▶ Your objective:
From the line below that contains "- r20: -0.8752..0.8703" to the line that contains "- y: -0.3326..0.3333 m", repeat every line exactly, both ends included, and nothing else.

▶ Recorded information:
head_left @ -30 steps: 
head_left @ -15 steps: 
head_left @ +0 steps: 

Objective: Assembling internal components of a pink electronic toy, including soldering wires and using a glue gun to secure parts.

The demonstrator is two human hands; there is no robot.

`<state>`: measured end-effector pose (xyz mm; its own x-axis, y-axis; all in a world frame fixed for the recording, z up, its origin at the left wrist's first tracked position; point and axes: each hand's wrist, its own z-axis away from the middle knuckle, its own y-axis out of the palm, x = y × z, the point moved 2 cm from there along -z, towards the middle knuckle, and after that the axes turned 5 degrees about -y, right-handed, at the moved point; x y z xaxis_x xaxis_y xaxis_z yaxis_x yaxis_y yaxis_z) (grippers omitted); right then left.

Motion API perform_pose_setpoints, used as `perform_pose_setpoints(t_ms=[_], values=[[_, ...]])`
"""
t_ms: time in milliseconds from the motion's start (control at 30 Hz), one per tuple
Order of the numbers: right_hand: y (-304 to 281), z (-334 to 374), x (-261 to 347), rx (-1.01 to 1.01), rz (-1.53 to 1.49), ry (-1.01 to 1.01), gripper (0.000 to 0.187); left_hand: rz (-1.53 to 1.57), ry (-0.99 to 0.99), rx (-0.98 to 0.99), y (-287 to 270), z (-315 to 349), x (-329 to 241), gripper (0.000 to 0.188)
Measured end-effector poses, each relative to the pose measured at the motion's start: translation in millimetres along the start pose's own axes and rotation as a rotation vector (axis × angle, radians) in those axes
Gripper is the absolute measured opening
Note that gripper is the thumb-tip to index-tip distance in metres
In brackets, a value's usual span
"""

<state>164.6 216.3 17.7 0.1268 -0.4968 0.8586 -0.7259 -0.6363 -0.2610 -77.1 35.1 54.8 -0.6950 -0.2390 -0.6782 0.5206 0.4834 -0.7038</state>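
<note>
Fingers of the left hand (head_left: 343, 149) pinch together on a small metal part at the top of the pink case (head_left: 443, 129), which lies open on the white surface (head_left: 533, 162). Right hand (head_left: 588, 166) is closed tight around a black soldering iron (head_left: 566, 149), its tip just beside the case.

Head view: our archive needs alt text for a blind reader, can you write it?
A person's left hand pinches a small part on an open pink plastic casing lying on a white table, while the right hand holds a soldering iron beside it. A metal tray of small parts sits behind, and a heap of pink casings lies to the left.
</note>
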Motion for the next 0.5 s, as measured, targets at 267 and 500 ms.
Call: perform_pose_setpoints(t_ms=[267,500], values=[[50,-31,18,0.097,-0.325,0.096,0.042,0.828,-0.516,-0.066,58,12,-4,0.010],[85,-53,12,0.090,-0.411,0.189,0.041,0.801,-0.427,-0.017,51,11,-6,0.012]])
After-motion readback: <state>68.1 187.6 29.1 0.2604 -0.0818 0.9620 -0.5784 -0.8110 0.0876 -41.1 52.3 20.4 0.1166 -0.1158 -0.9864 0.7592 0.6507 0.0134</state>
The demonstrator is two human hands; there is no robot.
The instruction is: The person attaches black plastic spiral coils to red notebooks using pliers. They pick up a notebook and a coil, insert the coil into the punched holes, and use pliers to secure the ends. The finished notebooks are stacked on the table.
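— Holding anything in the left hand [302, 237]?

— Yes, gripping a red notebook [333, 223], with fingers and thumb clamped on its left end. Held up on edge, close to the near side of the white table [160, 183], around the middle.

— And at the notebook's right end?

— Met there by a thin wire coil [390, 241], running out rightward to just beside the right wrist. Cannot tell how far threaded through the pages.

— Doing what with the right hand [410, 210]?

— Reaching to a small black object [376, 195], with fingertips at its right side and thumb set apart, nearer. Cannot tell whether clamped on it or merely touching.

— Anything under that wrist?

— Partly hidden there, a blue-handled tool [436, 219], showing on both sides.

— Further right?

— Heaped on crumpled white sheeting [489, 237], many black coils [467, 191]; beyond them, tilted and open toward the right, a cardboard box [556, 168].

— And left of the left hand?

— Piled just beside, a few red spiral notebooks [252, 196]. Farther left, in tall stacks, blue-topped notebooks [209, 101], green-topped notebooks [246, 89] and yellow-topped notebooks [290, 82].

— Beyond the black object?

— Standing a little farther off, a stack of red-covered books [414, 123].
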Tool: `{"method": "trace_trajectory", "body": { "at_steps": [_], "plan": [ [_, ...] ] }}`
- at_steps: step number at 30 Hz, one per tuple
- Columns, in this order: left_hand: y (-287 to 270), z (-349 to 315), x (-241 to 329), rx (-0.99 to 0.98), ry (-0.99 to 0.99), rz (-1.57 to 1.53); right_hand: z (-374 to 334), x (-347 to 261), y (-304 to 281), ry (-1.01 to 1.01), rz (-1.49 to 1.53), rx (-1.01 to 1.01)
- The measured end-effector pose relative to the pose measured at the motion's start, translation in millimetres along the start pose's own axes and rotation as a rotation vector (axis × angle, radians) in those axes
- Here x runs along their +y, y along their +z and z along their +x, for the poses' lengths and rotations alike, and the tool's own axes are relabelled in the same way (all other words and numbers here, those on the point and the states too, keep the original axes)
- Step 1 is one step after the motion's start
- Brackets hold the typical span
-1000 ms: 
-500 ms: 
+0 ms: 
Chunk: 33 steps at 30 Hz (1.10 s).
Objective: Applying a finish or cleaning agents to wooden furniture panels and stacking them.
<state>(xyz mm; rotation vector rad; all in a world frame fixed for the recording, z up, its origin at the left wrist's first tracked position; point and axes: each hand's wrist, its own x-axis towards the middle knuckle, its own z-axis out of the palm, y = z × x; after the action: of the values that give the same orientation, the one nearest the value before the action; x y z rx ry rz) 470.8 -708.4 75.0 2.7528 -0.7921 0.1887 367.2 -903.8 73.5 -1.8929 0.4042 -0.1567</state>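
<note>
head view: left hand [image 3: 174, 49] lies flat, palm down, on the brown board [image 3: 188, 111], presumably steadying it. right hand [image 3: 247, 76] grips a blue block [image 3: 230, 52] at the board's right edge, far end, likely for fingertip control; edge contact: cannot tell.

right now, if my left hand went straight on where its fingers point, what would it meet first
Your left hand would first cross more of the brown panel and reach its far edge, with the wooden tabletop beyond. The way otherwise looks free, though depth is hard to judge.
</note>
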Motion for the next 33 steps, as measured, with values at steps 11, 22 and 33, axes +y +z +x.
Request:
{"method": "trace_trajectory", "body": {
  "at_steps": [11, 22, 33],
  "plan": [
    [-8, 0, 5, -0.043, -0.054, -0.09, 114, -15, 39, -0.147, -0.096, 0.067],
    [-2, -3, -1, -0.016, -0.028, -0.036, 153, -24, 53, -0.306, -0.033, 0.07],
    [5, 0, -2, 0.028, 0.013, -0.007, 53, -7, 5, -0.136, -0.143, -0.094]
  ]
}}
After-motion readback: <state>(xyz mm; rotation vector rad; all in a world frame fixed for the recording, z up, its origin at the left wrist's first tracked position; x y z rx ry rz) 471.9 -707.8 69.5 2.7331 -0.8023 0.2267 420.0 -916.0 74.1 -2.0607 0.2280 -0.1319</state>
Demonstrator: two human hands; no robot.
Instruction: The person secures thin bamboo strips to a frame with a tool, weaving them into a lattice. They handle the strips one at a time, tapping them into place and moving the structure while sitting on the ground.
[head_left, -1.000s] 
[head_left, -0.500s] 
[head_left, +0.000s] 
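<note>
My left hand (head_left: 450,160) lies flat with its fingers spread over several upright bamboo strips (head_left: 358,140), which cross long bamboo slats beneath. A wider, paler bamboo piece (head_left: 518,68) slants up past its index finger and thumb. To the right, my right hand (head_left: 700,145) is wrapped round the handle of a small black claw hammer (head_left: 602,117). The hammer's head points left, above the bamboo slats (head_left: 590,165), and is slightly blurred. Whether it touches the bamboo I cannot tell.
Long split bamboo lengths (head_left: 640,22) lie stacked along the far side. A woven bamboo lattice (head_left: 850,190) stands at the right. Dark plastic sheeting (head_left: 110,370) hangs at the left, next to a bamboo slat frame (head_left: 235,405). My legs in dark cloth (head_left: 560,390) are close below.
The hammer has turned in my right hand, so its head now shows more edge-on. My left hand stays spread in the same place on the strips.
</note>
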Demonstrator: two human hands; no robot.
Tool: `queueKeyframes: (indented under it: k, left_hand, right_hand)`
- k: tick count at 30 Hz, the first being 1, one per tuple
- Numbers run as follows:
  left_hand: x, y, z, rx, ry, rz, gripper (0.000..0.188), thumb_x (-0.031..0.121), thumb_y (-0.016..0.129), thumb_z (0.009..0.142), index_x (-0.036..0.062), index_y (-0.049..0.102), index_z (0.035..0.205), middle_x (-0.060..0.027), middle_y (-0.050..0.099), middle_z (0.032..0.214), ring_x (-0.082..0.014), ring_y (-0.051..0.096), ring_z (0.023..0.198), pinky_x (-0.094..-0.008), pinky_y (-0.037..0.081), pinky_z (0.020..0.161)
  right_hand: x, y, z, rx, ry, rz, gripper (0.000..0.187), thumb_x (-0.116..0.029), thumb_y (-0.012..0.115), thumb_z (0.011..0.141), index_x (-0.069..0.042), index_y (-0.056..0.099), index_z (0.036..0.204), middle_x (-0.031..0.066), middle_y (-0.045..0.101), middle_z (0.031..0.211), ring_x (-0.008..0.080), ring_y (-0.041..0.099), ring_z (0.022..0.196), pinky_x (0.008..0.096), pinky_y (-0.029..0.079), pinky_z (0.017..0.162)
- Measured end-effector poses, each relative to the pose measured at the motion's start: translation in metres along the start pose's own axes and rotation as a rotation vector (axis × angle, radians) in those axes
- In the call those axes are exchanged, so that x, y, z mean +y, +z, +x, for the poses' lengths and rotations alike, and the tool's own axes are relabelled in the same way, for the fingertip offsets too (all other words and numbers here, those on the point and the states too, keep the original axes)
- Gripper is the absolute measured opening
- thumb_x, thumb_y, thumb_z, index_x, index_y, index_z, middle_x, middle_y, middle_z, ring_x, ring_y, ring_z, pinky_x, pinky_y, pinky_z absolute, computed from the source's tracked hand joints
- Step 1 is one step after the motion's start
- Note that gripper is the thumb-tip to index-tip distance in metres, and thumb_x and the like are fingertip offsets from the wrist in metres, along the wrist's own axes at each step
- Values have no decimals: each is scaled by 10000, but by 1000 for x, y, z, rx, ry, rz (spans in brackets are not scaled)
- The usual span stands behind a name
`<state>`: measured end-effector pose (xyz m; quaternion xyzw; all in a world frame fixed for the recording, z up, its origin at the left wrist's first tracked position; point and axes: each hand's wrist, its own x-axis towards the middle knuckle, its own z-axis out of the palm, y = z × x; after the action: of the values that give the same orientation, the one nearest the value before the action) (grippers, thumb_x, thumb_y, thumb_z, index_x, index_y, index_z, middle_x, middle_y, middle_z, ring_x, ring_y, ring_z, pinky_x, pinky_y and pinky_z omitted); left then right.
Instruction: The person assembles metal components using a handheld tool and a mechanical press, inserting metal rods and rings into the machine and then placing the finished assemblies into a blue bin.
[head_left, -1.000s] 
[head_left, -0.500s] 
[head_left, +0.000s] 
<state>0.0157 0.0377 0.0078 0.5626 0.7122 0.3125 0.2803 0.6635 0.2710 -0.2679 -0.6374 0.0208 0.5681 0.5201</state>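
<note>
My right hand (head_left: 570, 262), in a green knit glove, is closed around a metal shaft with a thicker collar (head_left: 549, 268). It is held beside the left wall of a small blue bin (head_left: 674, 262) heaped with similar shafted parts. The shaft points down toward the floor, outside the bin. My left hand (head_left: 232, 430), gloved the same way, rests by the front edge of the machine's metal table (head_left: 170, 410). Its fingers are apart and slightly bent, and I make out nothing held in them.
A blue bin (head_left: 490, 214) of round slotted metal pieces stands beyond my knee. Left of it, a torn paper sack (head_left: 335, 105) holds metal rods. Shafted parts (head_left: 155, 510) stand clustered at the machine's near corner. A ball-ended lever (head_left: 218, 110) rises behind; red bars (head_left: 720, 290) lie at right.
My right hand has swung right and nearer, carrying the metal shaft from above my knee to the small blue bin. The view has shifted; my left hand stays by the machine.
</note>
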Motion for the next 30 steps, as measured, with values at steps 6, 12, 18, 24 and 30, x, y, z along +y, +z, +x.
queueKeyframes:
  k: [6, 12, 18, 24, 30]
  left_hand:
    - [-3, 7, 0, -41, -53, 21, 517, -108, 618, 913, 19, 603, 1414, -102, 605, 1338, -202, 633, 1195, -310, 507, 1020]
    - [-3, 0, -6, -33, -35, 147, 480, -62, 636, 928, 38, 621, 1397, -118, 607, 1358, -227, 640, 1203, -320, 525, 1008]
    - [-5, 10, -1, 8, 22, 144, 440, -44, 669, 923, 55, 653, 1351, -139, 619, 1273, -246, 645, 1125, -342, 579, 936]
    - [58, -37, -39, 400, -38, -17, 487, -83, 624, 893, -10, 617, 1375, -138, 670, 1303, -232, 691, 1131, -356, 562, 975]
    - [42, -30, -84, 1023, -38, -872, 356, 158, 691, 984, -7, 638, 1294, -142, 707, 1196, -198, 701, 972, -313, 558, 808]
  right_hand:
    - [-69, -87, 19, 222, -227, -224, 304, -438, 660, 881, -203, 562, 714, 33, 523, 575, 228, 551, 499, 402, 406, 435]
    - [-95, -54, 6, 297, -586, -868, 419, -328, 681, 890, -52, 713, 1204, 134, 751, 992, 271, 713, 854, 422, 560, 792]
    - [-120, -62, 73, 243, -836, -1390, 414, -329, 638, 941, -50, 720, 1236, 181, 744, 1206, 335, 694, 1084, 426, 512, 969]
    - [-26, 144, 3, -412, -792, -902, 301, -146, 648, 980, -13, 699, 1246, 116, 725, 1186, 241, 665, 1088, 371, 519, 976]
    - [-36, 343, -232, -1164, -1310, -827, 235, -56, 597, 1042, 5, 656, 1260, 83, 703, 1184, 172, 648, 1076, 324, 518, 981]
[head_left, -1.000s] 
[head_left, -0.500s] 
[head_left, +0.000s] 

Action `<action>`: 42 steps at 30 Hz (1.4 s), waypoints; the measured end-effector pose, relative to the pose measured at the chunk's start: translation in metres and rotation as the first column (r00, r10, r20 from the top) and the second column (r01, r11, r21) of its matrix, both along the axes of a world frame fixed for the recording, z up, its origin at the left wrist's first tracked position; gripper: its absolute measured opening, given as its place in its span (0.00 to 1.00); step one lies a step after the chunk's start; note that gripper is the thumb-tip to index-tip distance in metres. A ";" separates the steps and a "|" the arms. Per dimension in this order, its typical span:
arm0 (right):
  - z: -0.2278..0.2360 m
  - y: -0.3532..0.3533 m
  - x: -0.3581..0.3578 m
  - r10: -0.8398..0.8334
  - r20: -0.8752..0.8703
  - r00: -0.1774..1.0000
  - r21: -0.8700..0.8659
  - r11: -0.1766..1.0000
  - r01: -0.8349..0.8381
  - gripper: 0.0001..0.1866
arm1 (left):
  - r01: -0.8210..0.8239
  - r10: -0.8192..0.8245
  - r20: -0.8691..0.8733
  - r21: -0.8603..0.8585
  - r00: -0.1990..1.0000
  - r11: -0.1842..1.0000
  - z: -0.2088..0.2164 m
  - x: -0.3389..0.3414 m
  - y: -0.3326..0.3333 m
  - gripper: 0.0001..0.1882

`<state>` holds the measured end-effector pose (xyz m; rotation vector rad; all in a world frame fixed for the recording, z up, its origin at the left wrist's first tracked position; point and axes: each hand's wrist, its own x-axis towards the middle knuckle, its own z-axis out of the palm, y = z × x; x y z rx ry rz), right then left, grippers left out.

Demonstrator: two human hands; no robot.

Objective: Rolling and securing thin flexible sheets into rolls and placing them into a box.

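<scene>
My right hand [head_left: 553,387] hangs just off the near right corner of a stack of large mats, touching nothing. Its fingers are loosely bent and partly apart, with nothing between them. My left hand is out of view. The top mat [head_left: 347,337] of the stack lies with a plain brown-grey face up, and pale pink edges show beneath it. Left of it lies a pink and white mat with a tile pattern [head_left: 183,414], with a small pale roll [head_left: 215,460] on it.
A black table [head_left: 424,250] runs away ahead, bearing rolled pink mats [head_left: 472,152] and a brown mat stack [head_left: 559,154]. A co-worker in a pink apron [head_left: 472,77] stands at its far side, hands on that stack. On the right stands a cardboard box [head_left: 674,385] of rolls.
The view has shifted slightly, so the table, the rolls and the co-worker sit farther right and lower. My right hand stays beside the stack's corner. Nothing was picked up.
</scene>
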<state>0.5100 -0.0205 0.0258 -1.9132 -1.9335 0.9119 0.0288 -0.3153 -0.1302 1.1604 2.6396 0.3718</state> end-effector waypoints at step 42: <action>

▶ Task result:
  - r20: -0.8752..0.8703
  - r00: -0.1774..1.0000
  - r21: -0.8700..0.8659
  - r11: -0.1766..1.0000
  - r01: -0.8349..0.8381
  - gripper: 0.0001..0.1866
arm1 (left):
  - r01: -0.8210..0.8239
  - r10: -0.8192..0.8245
  - r20: -0.8691..0.8733
  - r21: -0.8603..0.8585
  - r00: -0.1990..1.0000
  - r11: -0.1842..1.0000
  - z: -0.2088..0.2164 m
  - x: -0.3389..0.3414 m
  - y: -0.3326..0.3333 m

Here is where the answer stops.